Tuesday, November 6, 2007

Peace

I'm home alone, standing in front of my house gate. Looking at the grey cloudy sky. Perhaps it's gonna rain? Listening to Jay's piano.. that's how I find my peace today...


Deep In Thoughts

Feeling a little lost lately, perhaps I'm wasting too much time. It doesn't matter if no one understands. I don't care, really. I shouldn't let my guard down. Perhaps it will make a better me. Help me Lord, I pray.

Sunday, November 4, 2007

Sick Cycle Carousel

I still love this song a lot, Sick Cycle Carousel. Everyday is like a cycle, in a year, at least 250 days we would be repeating the same thing. It's sick, a sick cycle... it's a routine. I don't want my life to be like this forever. I often gaze into the evening sky. Trying to look whats beyond those clouds. Trying to picture my life in these 10 years. What will I become, what will I do? Will I ever find the things I wanted in life? The meaning of my existence.. has to be more than this. More than whatever I'm doing now.. a soon to be revealed... mystery.

The morning due,
Marks the beginning of a new day,
The northen stars have long gone,
Giving birth to the sunlight,

The morning glory creeps,
Holding tight to anything it could,
A ray of light shinning to the fields,
Giving joy to the farmers,

The light breaking thru the clouds,
Embarking its journey to our motherland,
Rise and shine my friend,
For the sun is smilling for you today.

Have a Happy Sunday.

Fearless

A man who's inner one is stronger than the world, what else should he fear?

Shattered Dreams


Eyes wide open, where am I?
It bleeded, painting the ground,
Paranoid is whats left inside,
The evening.. soaked in red,

Lying awake helplessly,
Cold, no signal of life,
Trembling with fear,
Shivering in darkness,

I scream, calling out your name,
I tried to get to you,
But there was no sound,
Or any sign of you,

It was just about to begin,
The sunlight taking control,
Giving life to every soul,
Is this the end of everything?

Tears running dry,
Unbearable pain, undeniable truth,
My eyes are shutting slowly,
I can only hear my breath,

That evening.. where are you?
I can't move, I can't talk,
I can't breathe.. it stopped,
My heart is pumping no more.

Wednesday, October 31, 2007

The Grey Heart

Where is the my sunshine?
Do I have to wait for tmr again?
When will the light come out and play?
My heart is striked by the thunderous storms,

Lying on my bed, looking at the numbers,
Will I wake up will tmr ever come?
The clock ticks my life away,
Ticking my conciousness away,

Where is my summer breeze?
Do I have to wait again for another year?
To blow away all my mellow,
Swallowing all my regrets and sorrows,

Where is my emotions, smile and tears?
Winning means nothing anymore,
The sky has lost its colour,
Mourning for the death of an angel,

Dear Goddess of Victory where are you?
Where? where is my summer pig?
Ah.... she's smilling to me,
Right here reading this.

Hello Alth...

Sunday, October 28, 2007

City Lights

I had a glimpse of the city lights just now of Bandar Puteri in Puchong from the hill side. It was beautiful and it just calms my heart. Awesome view. Sometimes I just wander how cool is it to be able to fly above the city below the clouds at night. It was raining and I made my way back home from Qian Wen's house after a long day revising. Talk, study and ate a lot. I'm kinda stone now. Should be calling a friend in a while. Signing off.

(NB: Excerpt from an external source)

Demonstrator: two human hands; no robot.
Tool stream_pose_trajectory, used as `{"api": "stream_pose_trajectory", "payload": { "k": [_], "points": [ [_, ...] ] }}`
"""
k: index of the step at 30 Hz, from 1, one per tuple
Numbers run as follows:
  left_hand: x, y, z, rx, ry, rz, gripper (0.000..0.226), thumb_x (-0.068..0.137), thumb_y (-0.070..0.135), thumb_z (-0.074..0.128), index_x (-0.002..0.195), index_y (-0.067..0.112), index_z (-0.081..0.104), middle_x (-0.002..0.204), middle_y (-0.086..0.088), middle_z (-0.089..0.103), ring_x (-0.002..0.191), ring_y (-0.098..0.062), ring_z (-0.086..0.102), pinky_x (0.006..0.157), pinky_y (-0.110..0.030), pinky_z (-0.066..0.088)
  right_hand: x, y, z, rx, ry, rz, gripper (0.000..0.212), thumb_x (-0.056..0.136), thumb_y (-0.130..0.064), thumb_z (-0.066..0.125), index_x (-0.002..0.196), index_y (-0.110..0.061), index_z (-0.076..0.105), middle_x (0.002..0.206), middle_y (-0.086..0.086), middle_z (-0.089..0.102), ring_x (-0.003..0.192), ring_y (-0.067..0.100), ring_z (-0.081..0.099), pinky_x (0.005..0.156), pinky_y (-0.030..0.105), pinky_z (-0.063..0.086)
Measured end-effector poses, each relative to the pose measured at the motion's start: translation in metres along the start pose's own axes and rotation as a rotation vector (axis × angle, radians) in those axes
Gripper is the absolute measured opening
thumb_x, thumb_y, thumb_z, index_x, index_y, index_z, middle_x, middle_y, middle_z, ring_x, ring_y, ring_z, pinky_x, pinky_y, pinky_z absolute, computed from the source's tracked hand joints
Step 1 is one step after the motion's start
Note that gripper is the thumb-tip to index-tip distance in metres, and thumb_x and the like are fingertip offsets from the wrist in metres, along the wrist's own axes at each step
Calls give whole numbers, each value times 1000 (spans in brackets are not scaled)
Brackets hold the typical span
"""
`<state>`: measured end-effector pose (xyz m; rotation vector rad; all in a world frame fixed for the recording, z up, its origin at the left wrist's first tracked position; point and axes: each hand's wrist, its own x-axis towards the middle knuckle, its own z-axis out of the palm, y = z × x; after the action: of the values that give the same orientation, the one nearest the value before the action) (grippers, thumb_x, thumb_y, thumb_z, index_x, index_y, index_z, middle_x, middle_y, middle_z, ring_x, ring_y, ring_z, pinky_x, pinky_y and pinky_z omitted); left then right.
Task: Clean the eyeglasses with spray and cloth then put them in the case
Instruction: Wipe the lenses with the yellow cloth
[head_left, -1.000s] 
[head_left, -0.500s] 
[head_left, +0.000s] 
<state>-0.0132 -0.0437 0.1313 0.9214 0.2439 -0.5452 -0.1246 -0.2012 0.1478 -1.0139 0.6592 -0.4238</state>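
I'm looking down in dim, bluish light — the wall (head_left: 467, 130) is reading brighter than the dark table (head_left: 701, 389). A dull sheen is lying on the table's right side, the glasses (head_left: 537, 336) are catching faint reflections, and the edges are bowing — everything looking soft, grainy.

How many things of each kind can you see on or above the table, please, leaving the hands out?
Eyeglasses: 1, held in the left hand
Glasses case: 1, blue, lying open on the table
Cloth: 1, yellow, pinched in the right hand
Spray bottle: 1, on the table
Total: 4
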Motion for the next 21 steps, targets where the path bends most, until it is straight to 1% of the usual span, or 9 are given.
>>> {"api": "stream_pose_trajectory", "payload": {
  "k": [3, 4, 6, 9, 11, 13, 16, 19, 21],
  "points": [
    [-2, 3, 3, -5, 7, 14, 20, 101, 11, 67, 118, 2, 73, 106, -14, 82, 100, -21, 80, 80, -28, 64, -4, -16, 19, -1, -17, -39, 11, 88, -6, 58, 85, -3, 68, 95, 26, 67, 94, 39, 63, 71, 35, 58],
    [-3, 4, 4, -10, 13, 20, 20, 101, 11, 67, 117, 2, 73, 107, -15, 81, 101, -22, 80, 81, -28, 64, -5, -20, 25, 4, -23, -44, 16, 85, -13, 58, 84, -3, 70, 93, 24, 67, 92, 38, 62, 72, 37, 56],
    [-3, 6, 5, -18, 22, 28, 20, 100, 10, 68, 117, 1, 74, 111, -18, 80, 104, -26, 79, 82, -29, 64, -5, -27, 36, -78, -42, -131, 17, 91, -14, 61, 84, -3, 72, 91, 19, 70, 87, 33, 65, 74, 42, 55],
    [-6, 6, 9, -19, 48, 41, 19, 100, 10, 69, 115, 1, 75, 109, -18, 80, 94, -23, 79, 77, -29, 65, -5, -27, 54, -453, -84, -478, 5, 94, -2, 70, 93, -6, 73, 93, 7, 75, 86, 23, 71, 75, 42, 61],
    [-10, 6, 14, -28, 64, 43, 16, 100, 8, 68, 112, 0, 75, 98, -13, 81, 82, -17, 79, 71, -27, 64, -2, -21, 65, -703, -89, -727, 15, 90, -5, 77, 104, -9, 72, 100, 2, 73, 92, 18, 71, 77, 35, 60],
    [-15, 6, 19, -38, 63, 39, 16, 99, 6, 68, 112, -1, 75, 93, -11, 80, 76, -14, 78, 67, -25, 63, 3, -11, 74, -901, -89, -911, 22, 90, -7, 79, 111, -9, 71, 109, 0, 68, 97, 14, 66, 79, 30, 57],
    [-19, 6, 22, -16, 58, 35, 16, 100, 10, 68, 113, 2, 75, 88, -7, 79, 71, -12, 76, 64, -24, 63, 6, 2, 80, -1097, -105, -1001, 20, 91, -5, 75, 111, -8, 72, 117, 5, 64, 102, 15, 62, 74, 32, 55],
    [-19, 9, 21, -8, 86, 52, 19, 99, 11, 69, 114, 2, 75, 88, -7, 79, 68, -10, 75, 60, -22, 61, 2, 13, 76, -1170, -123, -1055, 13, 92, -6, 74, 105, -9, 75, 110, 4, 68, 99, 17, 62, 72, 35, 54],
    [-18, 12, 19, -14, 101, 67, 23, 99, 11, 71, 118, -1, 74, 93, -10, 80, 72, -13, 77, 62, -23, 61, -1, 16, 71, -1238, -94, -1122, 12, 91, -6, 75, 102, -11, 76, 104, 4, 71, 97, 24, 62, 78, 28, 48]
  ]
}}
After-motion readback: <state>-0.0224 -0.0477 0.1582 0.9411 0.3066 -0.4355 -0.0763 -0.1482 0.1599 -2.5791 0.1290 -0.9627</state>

Saturday, October 27, 2007

Living Reason

You still remember the dream we had that day, don't you?
You are my dream, you are my friend,
We just gotten started, you were my long lost friend,
It's time to get moving,

Everyday lit up by the shine ahead,
I wanna see you, it lights my soul on fire,
But now we bid farewell to those fun days,
To be the future, I'll try to over, that's why I'll dream on,

I'll go the distance,
Gazing at a sky so full,
I'm just now starting,
I'll use my greatest power,

Thank you my friend,
I haven't forgotten what happened on that day,
You are my dream,
Next time I'll protect you my way, the distance.

Thursday, October 25, 2007

Love Songs

Love is powerful. It can change someone, break someone or even make the person stronger. I've been watching a couple of love movies and love songs lately. I watched part of The Notebook. Its a great movie, about this couple who are so crazy over each other. They fought and love each other so much. Bitter and sweet. I stopped watching it halfway just right before the sex scenes. Wasn't too comfortable watching it in front of my family. Will continue the other half soon.

I've been listening to this girl, Janice Wei Lan. Such an expressive, gentle and lovely voice. Right Rowena? ;) Meet Yin Teng today during lunch with Evon and Ying Kai near Mentari. Went to Pyramid after that to catch a movie with Evon. Resident Evil: Extinction. It was ok, if you don't mind violence and bloody scenes. That lady just blast every zombie heads off like water melon squashed to pieces. Pyramid has expanded their mall, with Pyramid 2 it's much bigger and the new shops are pretty cool too. Went into Billabong and I had my eyes on a few stuffs. A jacket and a polo t-shirt, kinda pricey so I guess I have to wait.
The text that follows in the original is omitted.